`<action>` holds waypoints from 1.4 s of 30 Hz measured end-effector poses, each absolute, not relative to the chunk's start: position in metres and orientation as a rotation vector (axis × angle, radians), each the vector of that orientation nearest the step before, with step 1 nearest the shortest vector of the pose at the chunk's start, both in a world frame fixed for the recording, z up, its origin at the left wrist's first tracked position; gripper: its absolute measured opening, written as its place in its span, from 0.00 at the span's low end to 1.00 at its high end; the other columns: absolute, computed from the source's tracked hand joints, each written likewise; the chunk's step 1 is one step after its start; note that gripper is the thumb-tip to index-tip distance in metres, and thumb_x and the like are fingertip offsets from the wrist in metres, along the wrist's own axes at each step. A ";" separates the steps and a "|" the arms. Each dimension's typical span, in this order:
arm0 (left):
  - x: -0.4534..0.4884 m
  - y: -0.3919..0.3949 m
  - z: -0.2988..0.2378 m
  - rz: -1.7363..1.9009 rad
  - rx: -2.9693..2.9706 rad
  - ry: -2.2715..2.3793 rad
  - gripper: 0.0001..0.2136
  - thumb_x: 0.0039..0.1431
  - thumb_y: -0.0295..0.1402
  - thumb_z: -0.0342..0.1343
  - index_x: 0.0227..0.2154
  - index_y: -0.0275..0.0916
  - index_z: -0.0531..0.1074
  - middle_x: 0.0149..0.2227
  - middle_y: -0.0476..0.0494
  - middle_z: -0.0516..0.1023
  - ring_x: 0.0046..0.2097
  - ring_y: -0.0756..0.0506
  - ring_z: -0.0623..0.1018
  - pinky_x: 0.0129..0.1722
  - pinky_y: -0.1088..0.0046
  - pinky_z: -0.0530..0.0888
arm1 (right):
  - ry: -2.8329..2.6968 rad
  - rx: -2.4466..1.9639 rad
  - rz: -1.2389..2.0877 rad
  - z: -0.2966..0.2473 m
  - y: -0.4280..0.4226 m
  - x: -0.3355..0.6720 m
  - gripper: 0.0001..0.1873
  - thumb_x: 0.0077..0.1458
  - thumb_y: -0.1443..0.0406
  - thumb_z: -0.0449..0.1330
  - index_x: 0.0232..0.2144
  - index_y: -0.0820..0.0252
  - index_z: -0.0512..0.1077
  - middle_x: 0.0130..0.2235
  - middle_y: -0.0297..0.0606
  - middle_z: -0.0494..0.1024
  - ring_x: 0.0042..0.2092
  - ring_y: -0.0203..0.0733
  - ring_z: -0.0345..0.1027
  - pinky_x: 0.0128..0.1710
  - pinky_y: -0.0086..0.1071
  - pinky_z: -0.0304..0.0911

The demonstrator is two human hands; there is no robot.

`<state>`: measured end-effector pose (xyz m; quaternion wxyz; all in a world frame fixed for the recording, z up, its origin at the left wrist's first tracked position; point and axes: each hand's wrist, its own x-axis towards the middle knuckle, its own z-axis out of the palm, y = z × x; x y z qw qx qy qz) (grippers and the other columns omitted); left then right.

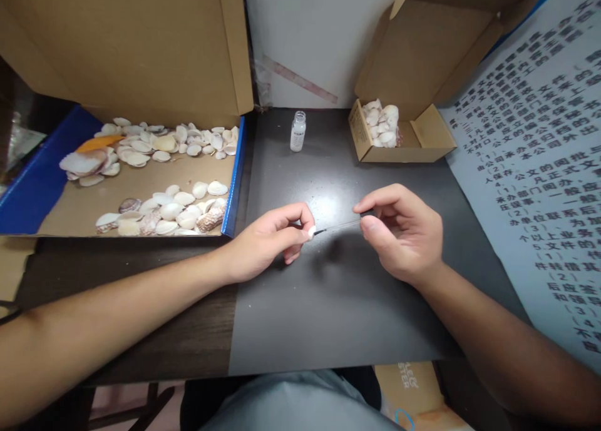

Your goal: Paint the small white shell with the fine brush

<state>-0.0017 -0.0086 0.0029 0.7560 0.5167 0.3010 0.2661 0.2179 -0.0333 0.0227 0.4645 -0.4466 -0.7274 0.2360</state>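
My left hand (275,240) is closed in a pinch on a small white shell (311,232) just above the dark mat (328,306). My right hand (404,231) is closed on a thin brush (340,226) with a clear handle and a dark tip. The brush tip touches the shell. Both hands hover over the middle of the mat, close together.
A small open glass bottle (297,131) of white liquid stands at the back of the mat. A large cardboard box (141,187) with several shells lies at the left. A small cardboard box (404,140) with shells sits at the back right. A printed sheet (539,168) covers the right side.
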 end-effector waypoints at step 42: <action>-0.003 -0.010 0.002 0.567 1.192 0.648 0.04 0.63 0.28 0.51 0.31 0.39 0.65 0.26 0.55 0.62 0.26 0.54 0.63 0.27 0.75 0.64 | -1.810 -1.102 0.480 0.025 -0.034 0.218 0.07 0.56 0.71 0.60 0.36 0.55 0.71 0.22 0.25 0.66 0.22 0.32 0.62 0.25 0.26 0.62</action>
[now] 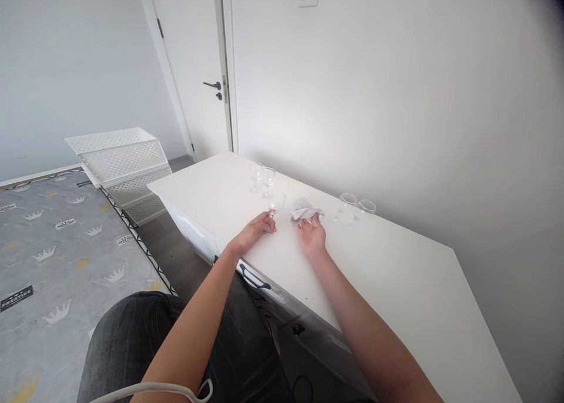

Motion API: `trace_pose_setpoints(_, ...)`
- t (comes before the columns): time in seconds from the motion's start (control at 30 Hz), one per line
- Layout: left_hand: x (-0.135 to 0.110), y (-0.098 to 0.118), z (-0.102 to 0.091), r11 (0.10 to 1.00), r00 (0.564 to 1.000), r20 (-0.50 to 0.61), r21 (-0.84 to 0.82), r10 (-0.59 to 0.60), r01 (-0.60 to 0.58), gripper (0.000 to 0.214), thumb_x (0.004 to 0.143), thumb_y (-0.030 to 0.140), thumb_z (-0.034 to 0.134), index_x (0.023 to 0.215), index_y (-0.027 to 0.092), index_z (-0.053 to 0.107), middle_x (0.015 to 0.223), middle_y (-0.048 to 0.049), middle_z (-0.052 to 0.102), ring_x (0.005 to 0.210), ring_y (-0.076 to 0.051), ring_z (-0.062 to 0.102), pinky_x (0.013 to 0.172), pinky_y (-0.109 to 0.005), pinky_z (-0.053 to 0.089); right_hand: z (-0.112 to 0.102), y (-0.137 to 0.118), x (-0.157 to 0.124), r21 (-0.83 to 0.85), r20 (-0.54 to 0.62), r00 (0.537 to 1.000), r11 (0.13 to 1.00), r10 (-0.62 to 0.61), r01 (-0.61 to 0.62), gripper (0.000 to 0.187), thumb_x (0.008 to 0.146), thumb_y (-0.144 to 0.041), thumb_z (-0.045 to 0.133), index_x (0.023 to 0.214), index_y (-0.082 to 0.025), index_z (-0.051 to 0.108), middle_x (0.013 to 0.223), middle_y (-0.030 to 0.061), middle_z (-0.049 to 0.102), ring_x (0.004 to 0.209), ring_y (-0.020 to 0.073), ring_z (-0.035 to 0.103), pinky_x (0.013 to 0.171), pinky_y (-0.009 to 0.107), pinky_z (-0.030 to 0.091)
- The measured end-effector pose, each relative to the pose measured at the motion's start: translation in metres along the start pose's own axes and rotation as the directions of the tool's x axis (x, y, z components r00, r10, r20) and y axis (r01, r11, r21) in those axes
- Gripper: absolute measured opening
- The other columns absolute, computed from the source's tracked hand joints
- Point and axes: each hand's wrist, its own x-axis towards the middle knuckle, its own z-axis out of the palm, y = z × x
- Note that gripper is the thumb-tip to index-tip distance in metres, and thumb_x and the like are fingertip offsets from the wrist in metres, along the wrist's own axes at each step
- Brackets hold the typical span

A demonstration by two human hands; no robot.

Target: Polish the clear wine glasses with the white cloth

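In the head view, the left hand [255, 234] has its fingers closed on the stem of a clear glass [277, 203], whose bowl stands just beyond the fingertips. The right hand [312, 237] is partly curled and holds a bunched pale cloth [304, 210], near to this glass but apart from it. Farther beyond the left hand, two stemmed glasses [268, 178] are on the white bench [388, 268]; to the right of the right hand is another pair of glasses [347, 205].
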Motion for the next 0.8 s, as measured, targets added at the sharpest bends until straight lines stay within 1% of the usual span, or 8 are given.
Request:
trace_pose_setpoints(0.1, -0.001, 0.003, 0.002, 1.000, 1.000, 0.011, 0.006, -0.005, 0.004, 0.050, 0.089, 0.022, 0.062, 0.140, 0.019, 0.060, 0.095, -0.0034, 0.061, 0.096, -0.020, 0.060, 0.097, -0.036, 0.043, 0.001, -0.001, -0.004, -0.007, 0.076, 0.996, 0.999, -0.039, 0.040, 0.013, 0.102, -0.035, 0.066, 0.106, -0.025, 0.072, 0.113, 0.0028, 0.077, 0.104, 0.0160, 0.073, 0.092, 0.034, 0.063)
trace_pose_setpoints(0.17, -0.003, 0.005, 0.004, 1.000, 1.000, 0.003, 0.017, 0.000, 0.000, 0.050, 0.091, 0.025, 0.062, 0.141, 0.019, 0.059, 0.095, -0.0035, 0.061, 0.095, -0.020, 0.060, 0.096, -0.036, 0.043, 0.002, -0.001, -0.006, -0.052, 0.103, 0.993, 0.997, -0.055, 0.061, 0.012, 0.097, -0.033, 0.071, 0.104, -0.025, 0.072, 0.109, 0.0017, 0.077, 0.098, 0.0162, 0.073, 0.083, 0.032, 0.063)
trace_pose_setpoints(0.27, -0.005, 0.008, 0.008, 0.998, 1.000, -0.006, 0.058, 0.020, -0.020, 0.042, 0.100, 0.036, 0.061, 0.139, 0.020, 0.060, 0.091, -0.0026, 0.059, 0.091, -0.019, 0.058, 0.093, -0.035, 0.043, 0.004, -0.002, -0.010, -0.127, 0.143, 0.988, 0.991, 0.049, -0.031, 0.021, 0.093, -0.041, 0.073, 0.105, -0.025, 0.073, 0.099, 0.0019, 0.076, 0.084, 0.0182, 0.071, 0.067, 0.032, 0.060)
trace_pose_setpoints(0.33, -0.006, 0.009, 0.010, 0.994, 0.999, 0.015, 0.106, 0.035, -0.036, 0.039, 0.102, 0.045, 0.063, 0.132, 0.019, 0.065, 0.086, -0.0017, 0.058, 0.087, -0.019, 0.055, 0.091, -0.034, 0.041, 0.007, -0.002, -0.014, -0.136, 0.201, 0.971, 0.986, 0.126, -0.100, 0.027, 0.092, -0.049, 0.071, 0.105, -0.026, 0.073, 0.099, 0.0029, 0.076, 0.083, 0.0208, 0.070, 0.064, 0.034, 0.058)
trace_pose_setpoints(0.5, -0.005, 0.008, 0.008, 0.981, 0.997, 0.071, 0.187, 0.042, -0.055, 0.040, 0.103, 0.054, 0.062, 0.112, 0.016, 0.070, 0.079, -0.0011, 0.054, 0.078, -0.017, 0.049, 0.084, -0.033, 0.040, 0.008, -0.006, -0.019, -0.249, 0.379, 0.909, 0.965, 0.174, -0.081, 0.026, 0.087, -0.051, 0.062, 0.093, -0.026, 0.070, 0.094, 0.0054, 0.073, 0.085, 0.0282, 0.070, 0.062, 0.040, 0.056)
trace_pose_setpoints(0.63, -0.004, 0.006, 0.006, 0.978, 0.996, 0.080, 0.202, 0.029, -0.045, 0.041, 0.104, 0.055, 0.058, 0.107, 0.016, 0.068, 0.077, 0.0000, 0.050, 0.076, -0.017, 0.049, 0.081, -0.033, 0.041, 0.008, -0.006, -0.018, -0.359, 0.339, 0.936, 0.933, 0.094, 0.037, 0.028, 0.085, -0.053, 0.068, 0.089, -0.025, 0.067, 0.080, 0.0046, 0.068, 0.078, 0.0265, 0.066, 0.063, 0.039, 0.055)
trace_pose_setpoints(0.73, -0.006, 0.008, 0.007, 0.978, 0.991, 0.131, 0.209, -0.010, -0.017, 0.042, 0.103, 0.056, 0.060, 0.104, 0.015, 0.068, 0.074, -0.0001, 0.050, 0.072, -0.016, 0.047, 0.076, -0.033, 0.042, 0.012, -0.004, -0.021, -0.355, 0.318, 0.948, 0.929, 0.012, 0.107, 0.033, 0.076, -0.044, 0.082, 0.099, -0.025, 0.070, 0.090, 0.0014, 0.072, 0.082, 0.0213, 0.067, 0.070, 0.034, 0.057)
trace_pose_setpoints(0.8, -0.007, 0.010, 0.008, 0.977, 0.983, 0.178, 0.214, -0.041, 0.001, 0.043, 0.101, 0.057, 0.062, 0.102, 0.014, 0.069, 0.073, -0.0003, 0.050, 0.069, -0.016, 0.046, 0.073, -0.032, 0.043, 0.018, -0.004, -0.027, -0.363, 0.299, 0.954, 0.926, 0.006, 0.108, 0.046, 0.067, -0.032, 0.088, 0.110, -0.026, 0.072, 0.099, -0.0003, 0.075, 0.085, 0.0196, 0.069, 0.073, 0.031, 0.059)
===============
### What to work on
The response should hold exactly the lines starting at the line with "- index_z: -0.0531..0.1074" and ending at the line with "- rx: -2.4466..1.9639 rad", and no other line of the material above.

### Response below
  - index_z: -0.0531..0.1074
  - middle_x: 0.0149..0.2227
  - middle_y: -0.0476..0.0494
  - middle_z: -0.0516..0.1023
  - ring_x: 0.0046..0.2097
  - ring_y: -0.0756..0.0506
  - ring_z: -0.0623..0.1018
  - pinky_x: 0.0129..0.1722
  - pinky_y: -0.1088..0.0046
  - pinky_z: -0.0530..0.0888
arm1 (right):
  - ry: -2.8329..2.6968 rad
  - rx: -2.4466..1.9639 rad

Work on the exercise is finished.